When installing offshore wind turbines, we need to check the equipment we will use before receiving it — just like checking a newly purchased car before it leaves the showroom. We call this "Factory Acceptance Test". Is the engine running, are the brakes working, are the headlights on — we check everything one by one from the list.
Then the equipment reaches the site by sea. It may have been shaken on the road and seen by wind and waves. That's why we double-check it in the field — we call it "Field Acceptance Testing." Did your car get from the showroom to your home without any problems, or was it damaged along the way?
Protection coordination is similar to the fuse box at home. Only the fuse for the faulty room should blow, not the entire house. If a cable fails in an offshore wind farm, only that section's circuit breaker must trip — otherwise the entire 510 MW production will stop. We ensure this sequence by "time staging": the switch closest to the fault trips first, the backup comes into play a little later.
Explain Technically¶
"How would you explain FAT/SAT campaign management and protection selectivity verification to an interview panel?"

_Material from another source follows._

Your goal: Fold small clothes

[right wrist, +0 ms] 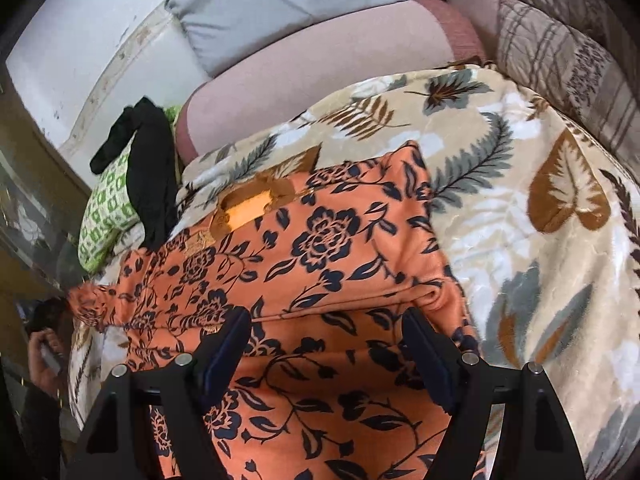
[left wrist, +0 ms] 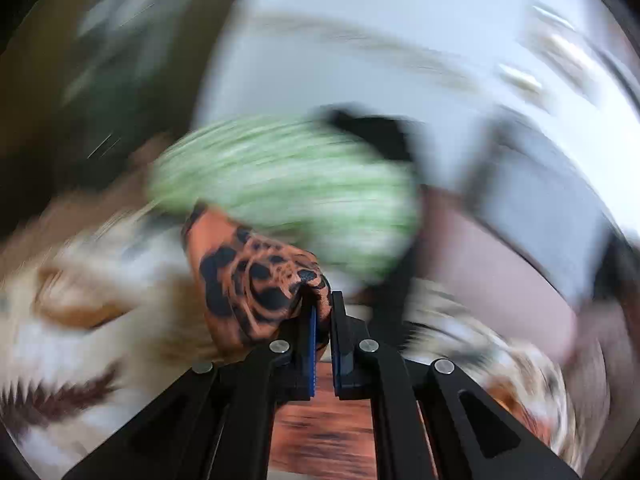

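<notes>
Orange floral garment [right wrist: 320, 264] lies spread flat on leaf-print blanket [right wrist: 540, 184], laid out for folding. Right gripper [right wrist: 326, 332] hovers above it, jaws wide, nothing held. Left gripper [left wrist: 322, 300] clamped on a bunched garment corner, likely to draw it over.

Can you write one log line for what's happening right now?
left gripper: shut on orange dress | right gripper: open above dress | dress on blanket
</notes>
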`<control>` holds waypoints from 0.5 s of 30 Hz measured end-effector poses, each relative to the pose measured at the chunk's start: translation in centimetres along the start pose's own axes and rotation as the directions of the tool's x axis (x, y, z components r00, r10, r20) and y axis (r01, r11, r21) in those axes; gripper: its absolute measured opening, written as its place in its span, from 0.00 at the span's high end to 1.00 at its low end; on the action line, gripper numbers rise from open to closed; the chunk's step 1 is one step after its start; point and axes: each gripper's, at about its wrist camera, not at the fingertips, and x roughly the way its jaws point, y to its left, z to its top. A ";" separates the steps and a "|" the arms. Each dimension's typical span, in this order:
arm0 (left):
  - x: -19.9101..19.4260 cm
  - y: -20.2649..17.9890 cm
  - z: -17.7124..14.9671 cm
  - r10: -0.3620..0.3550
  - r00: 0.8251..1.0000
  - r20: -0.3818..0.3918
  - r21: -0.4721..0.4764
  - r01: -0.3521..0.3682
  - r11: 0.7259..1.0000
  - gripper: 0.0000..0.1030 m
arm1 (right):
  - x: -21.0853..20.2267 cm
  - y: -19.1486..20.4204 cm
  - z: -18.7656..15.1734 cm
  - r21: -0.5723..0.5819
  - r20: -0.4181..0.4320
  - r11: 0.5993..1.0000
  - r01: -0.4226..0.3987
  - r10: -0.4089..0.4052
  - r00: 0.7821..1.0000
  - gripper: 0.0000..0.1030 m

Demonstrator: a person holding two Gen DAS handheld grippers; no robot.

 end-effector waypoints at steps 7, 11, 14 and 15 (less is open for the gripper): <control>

The P5 commissioning module includes three subsystems based on IEC standards. Firstly, FAT campaign management covers 8 IEC-standard test specifications (IEC 60060-1, 60270, 60076-1/18, 60567, 60255, 62271-203) and is managed with a deterministic finite automata (DFA) lifecycle: CREATED → IN_PROGRESS → COMPLETED → APPROVED. Each test result is automatically assigned with tolerance band evaluation (min_value <= measured <= max_value). float('-inf') / float('inf') sentinel values cover single-sided and double-sided testing in one pure function.
Secondly, the SAT module covers 12 post-installation testing specifications (IEC 61869-2/3, 62271-100, 61850-8-1, etc.) while preserving the DRY principle by reusing the type system of the FAT module. The FAT-gate mechanism checks the FAT status as a precondition when creating a SAT campaign (must be APPROVED). The SAT gate is integrated into the start_programme() function — energization is blocked until all SAT tests have passed. Circular dependency is solved with TYPE_CHECKING block and lazy import.
Third, the protection relay coordination defines 8 relay settings (PTOC, PDIS, PTOV, PTUV, PTOF, PTUF) and 2 grading pairs. Selectivity verification is done with pure functions that directly encode the IEC 60255 and IEEE C37.112 formulas: Comparison actual_margin_ms = (upstream.delay - downstream.delay) × 1000 produces SELECTIVE or NON_SELECTIVE according to the threshold required_margin_ms. All functions accept custom settings sets as parameters, making it easy to test different configurations and add new relay types in the future.